# Fun racing pic sequence



## jackdaw (Nov 21, 2010)

We get a lot of GoPro video of our racing, but it's rare that we get to see an extended sequence from outside the boat. Our YC photographer comes out to shoot pictures for trophy frames several times a year, and during one race caught us in an entire downwind leg. While working to capture the entire fleet, he happened to be at the windward mark while we rounded, and zoomed down to the leeward in time for us to round there too. Here we go.

At the windward mark with our nemesis Stinger (USA 96), and a back-marker from the Capri 25 fleet that started 3 minutes before us. We round the mark and drive over to the offset mark while crew readies for a bear-away set.









At the offset, a big ease on the main and BlueJ powers up when I drive down to take Stingers transom. We're ready to hoist, and if we are quick we can drive underneath them.









We're got them now... we have a good fill and they are still getting sorted out. With our bigger kite and taller rig we can power through their lee and escape.









After three gibes we near the leeward gates and we're got a good lead. Our standard rounding is windward drop with the pole already down and cleared. Here foredecker Jason clears the pole while I drive the boat under the kite.
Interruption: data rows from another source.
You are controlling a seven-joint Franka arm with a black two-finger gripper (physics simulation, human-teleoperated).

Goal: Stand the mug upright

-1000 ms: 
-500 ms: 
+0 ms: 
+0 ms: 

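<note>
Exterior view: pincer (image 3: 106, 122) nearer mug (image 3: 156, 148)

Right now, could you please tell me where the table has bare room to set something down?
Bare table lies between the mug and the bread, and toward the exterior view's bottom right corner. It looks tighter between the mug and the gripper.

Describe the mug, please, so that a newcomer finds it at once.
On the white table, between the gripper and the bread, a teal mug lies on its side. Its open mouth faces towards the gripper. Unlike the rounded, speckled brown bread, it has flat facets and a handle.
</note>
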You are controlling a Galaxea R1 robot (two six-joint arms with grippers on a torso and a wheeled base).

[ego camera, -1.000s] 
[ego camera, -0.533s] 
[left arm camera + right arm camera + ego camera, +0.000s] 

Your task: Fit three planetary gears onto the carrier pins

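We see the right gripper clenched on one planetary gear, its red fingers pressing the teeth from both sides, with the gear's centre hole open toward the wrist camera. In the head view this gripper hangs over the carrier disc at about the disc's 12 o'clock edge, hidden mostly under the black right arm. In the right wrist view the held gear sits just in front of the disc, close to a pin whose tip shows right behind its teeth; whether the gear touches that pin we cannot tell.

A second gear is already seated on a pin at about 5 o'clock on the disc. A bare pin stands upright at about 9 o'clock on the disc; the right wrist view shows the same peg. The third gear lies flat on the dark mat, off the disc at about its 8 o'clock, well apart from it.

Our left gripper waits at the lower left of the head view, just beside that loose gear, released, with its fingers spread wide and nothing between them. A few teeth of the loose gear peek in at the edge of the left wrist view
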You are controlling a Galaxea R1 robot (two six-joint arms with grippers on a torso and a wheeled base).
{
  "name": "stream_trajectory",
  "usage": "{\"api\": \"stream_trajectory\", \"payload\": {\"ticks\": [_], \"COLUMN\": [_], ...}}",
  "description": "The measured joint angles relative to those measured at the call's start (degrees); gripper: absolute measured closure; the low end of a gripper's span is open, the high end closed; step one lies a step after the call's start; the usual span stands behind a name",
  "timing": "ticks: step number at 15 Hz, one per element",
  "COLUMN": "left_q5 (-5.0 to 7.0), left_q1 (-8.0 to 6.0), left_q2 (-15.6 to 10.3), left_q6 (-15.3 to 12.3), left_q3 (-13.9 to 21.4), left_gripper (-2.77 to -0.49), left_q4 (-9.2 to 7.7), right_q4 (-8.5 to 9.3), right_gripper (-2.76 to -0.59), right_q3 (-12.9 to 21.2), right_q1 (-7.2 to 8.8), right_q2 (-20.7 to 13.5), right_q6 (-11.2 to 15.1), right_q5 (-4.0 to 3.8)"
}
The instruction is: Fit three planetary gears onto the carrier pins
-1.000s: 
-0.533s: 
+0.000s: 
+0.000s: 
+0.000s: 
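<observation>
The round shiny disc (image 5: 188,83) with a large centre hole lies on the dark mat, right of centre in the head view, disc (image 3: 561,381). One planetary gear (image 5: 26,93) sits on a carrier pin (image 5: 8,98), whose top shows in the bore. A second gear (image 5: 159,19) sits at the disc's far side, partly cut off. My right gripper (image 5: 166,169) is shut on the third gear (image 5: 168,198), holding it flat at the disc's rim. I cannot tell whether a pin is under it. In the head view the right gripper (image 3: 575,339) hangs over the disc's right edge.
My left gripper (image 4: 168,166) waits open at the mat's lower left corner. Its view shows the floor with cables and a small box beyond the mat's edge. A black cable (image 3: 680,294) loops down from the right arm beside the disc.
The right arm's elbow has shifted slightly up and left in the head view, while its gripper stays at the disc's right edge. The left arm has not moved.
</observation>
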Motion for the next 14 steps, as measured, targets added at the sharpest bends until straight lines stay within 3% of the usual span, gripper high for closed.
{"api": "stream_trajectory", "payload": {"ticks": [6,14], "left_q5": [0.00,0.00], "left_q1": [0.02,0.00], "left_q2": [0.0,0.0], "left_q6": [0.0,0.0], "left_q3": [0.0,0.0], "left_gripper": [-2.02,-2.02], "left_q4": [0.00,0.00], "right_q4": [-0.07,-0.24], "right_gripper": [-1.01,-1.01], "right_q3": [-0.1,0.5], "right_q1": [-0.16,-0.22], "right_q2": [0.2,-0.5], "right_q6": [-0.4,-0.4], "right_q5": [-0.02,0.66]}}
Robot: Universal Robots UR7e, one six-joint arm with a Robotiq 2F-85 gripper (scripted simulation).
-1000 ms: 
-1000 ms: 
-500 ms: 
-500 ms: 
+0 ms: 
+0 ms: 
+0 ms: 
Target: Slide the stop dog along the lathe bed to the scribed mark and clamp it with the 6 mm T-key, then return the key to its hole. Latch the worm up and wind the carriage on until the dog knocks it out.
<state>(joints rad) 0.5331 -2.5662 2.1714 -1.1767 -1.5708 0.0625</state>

Four lengths from the mark and we are ready to take it. While the jib is unrolled Jason grabs the guy and readies for the drop. Note the boat way behind us and has already started dousing. Good reliable crew-work lets us sail under spinnaker for as long as possible









Three lengths and here we go, ready for the douse. With the exception of the kite and the mainsheet, the entire boat is in upwind mode. The nice part about getting the pole out and cleared is it allows it to get to this position and sail with the kite up to the LAST SECOND, as the boat is ready to go upwind.









A bit of an oops, as seen in the picture before this one, the sheet was eased a bit too much for a nice windward drop. Normally the sheet is held tighter and the sail pulls nicely around the jib. With too much ease, as the bowman pulls the guy the sail comes around around while filled. This makes the job of getting it down harder. Happily for us Jason knows his stuff.









One length to the mark and he kite is basically down. This is a crucial check-point for me driving because I know with the kite in this position I can turn the boat up at any time and the foredeck and pit (who is below helping put the kite through the hatch) can manage the sail.









Turning the boat, and the mainsheet is trimmed in to match the turn.









Around we go. The jib is over trimmed a bit here but I'm OK with that. As the crew sorts out the boat I can drive to my telltails in upwind mode.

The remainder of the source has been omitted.